■ What is needed:
Entries follow. Give back exactly the lines starting at the one containing "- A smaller" and ending at the one containing "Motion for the", and no other lines.

[Excerpts from a dataset]
--- START ---
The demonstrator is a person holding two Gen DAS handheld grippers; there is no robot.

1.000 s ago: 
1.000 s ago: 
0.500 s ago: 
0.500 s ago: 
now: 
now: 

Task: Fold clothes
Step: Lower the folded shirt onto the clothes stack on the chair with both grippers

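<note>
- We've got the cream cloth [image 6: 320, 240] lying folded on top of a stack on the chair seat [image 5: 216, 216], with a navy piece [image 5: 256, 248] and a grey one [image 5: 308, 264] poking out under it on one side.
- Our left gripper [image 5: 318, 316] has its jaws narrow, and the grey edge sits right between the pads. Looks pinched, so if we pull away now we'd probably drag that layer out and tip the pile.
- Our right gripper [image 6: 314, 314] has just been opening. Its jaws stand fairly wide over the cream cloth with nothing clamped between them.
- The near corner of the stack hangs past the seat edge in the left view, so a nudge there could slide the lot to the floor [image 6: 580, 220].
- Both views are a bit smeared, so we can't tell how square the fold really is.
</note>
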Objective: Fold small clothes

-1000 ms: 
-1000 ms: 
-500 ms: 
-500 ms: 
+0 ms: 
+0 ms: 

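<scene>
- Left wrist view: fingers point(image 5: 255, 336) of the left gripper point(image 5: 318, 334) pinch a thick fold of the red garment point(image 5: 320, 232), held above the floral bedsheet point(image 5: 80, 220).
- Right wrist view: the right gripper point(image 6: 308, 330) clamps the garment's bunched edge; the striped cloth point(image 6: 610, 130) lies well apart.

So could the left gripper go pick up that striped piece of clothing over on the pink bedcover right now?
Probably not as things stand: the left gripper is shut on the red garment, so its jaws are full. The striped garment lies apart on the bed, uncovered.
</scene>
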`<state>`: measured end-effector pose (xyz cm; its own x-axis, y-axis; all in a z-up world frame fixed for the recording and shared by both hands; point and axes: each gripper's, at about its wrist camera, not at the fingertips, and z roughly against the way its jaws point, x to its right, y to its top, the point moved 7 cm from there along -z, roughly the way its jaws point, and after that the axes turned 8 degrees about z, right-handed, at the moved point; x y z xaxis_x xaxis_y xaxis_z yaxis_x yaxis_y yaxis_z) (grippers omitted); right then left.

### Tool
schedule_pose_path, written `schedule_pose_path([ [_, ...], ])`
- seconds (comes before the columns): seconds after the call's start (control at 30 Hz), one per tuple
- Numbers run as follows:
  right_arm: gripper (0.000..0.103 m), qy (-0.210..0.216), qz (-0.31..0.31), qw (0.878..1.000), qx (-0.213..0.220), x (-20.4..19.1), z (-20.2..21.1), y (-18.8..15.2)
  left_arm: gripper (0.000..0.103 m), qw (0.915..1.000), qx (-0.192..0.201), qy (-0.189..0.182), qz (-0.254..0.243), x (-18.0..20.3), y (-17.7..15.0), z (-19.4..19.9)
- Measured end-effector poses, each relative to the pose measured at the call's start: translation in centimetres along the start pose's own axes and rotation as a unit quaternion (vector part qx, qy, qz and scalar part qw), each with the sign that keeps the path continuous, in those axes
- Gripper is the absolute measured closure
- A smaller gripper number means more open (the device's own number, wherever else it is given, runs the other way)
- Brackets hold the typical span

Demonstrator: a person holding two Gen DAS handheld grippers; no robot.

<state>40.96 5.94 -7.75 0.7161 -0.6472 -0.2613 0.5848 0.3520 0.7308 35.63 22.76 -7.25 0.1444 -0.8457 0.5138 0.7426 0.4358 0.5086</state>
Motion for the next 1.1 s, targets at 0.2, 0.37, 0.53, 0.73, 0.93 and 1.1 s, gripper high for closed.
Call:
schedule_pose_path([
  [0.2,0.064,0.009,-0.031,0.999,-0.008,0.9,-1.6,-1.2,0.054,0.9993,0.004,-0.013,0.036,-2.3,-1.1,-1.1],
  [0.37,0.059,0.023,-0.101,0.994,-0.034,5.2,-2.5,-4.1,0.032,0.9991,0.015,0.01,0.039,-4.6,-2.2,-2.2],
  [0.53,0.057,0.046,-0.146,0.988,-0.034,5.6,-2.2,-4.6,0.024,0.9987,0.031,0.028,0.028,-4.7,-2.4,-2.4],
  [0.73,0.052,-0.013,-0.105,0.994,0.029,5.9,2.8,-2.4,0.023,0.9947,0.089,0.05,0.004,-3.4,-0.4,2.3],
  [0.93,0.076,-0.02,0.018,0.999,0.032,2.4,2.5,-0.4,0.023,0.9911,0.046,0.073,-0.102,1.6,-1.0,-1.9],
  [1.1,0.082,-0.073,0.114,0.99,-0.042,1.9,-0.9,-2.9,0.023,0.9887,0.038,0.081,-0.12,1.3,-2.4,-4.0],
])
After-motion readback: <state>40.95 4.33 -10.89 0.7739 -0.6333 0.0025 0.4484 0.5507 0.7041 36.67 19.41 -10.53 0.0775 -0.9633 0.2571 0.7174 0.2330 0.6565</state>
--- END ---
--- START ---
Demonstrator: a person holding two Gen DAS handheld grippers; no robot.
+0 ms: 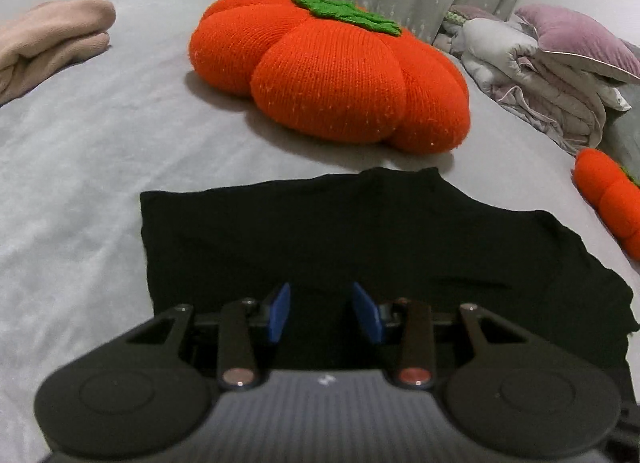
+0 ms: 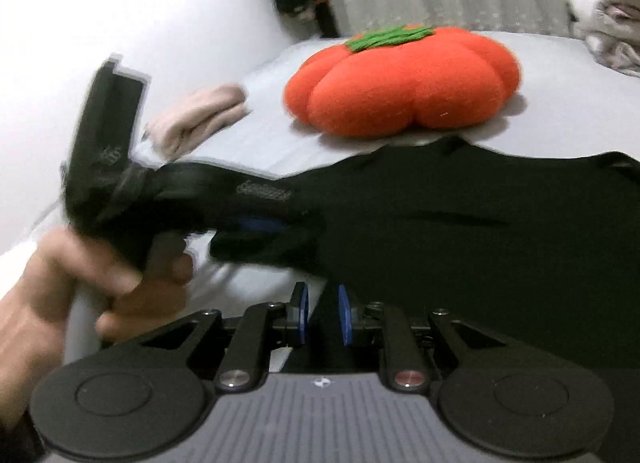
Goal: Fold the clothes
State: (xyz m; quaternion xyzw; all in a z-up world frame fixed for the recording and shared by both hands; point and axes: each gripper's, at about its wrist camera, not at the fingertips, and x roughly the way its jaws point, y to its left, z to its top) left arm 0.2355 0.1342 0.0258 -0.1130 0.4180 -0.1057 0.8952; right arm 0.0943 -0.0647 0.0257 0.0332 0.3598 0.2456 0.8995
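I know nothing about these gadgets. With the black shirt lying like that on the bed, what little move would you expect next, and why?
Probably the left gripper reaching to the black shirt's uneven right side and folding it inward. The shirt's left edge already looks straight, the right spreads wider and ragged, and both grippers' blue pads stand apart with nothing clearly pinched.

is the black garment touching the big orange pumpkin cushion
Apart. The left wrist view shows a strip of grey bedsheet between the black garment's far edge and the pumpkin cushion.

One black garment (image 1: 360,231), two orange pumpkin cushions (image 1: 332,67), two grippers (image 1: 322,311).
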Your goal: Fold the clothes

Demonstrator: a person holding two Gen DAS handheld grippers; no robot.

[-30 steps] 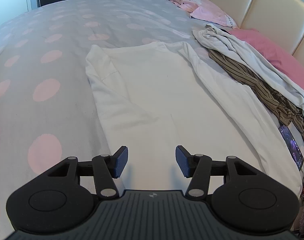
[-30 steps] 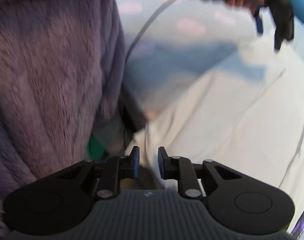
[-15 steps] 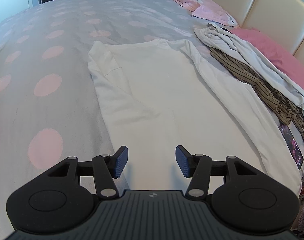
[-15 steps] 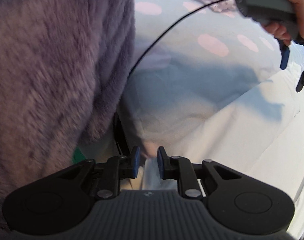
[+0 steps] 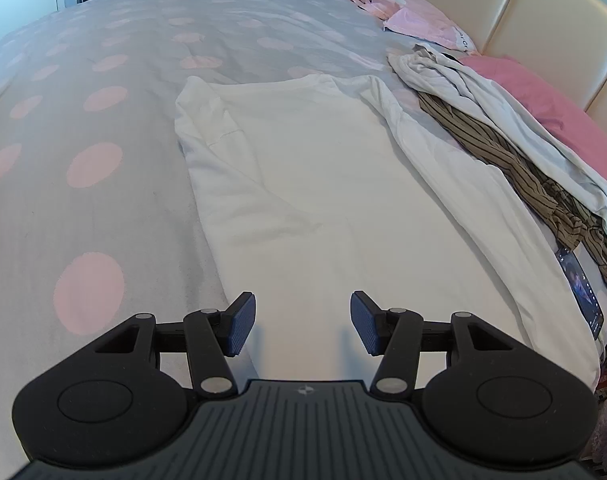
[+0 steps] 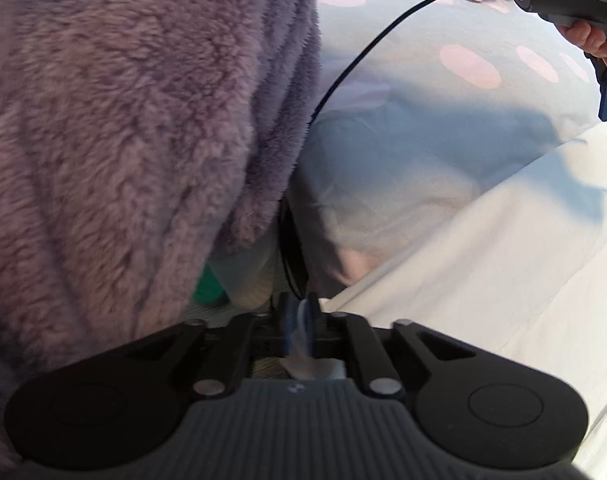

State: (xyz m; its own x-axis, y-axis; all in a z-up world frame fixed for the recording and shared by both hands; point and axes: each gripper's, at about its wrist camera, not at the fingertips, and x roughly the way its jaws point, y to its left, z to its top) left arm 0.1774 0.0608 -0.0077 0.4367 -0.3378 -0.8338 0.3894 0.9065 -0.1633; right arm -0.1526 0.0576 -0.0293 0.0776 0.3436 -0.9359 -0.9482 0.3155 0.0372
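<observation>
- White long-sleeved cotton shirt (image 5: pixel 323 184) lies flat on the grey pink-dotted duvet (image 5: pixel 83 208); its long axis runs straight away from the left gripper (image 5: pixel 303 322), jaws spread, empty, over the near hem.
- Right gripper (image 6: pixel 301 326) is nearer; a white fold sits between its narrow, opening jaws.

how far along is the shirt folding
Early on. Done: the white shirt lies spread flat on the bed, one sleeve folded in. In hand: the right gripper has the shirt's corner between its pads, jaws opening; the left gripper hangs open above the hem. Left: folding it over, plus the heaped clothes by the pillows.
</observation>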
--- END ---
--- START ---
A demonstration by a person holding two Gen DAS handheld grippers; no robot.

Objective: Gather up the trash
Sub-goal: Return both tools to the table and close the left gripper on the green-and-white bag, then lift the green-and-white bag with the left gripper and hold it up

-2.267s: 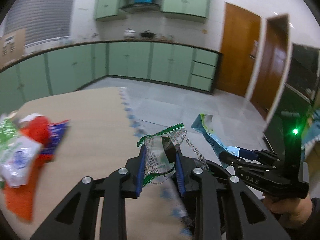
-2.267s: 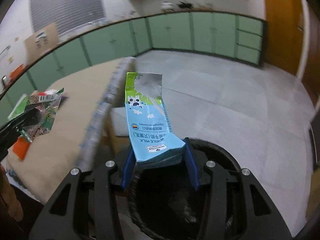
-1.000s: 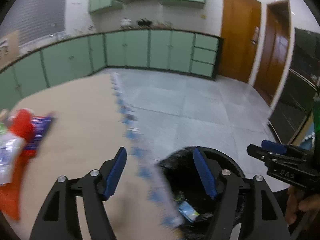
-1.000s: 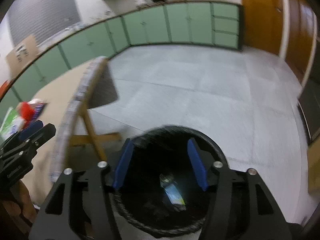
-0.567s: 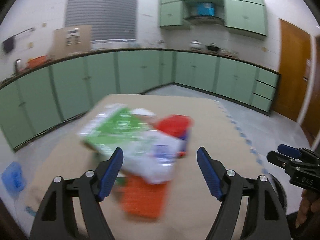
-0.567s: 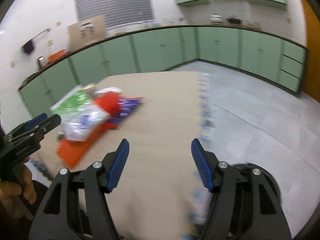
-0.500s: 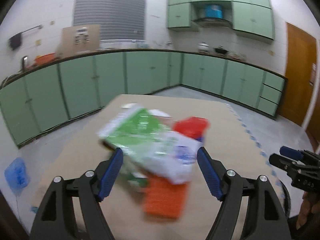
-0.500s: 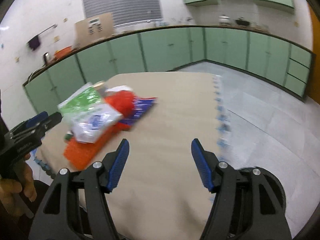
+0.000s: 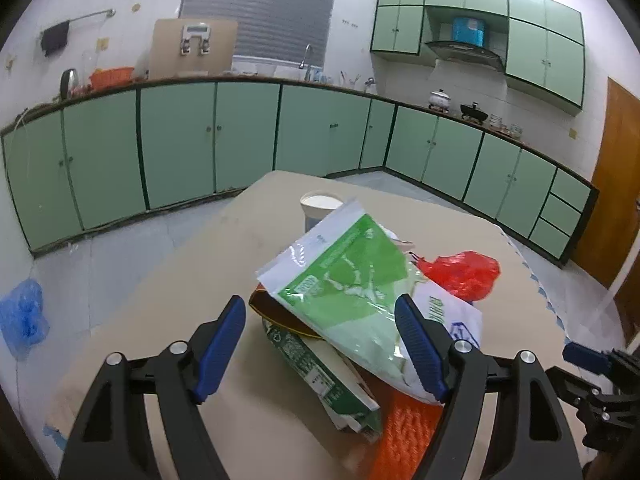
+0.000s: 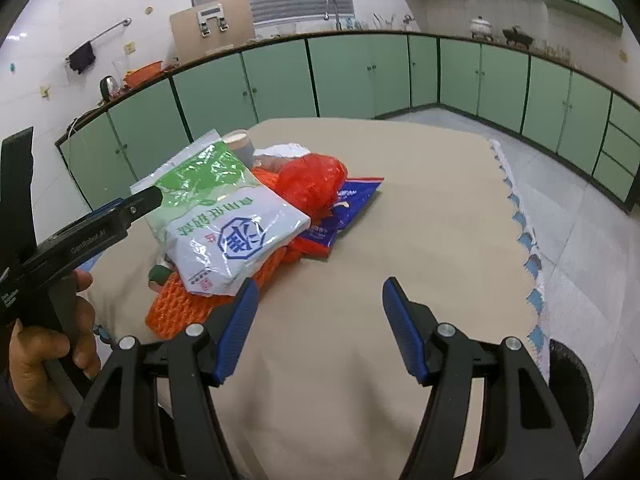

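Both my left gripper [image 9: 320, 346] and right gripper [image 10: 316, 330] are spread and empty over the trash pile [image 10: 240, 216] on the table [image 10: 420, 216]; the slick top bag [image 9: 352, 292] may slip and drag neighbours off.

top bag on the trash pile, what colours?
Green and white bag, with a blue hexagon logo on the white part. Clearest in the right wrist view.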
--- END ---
■ Written response:
- A smaller gripper number means more open (the device's own number, wherever else it is given, runs the other way)
- Brackets hold the typical span

Demonstrator: a person holding two Gen DAS handheld grippers; no robot.

<state>40.96 5.94 -7.75 0.7161 -0.6472 -0.2613 0.5848 0.3520 0.7308 35.63 22.76 -7.25 0.1444 -0.8457 0.5138 0.7426 0.4358 0.5086</state>
Motion for the next 1.1 s, targets at 0.2, 0.37, 0.53, 0.73, 0.93 and 1.1 s, gripper high for closed.

No more output will be produced.